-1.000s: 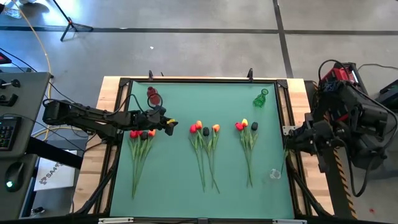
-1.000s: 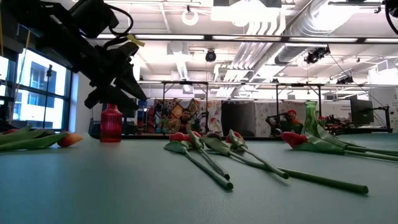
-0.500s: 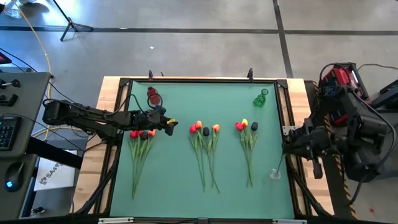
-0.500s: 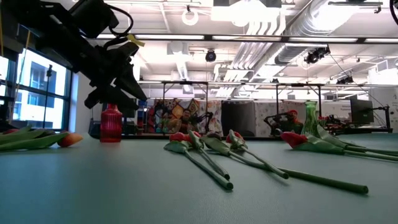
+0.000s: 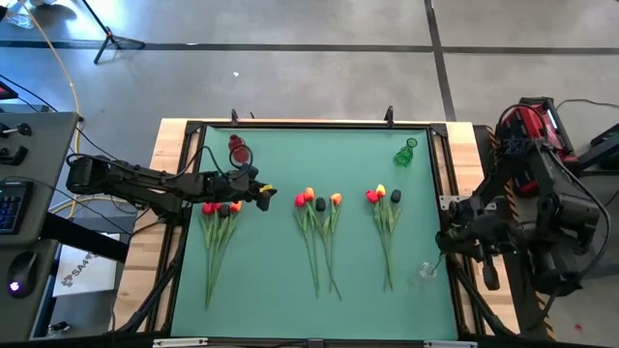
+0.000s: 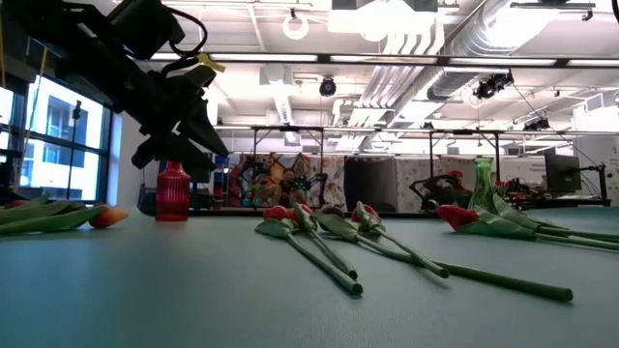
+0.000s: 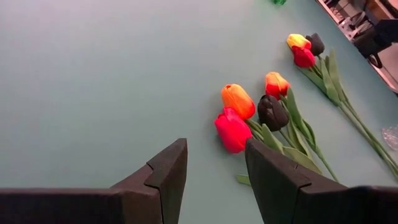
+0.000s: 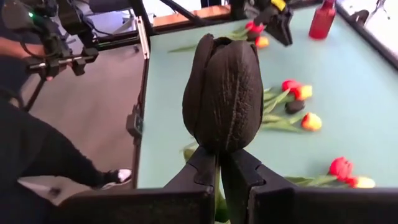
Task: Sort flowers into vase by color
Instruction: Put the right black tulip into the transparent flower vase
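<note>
Three bunches of tulips lie flat on the green mat: left (image 5: 220,209), middle (image 5: 318,203) and right (image 5: 383,197). Each mixes red, orange or yellow heads with one black head. My left gripper (image 5: 263,194) hovers open above the mat between the left and middle bunches; its wrist view faces the middle bunch (image 7: 249,112). My right gripper (image 5: 443,239) is at the table's right edge, shut on a black tulip (image 8: 222,90). A red vase (image 5: 236,147), a green vase (image 5: 406,153) and a clear vase (image 5: 427,271) stand on the mat. My right gripper pinches the black tulip between its two shut fingers (image 8: 202,168), just under the head's base (image 8: 219,148). The head stands out beyond the fingertips, lifted clear of the mat. The fingers hide the stem behind them.
The black frame rails (image 5: 184,222) run along the mat's edges. The left arm (image 6: 145,68) hangs over the mat's left part near the red vase (image 6: 172,191). Bare mat (image 5: 290,155) lies toward the far edge between the red and green vases. A person stands left of the table (image 8: 37,149).
My right gripper has moved toward the table's near edge along the right side, closer to the clear vase, still shut on the black tulip. The left arm and the bunches on the mat have stayed in place.
</note>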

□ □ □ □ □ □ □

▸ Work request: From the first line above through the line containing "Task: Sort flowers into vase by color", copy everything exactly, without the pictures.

▸ Answer:
-1.000s: 
-1.000s: 
-0.500s: 
-0.500s: 
+0.000s: 
+0.000s: 
+0.000s: 
+0.000s: 
Task: Sort flowers into vase by color

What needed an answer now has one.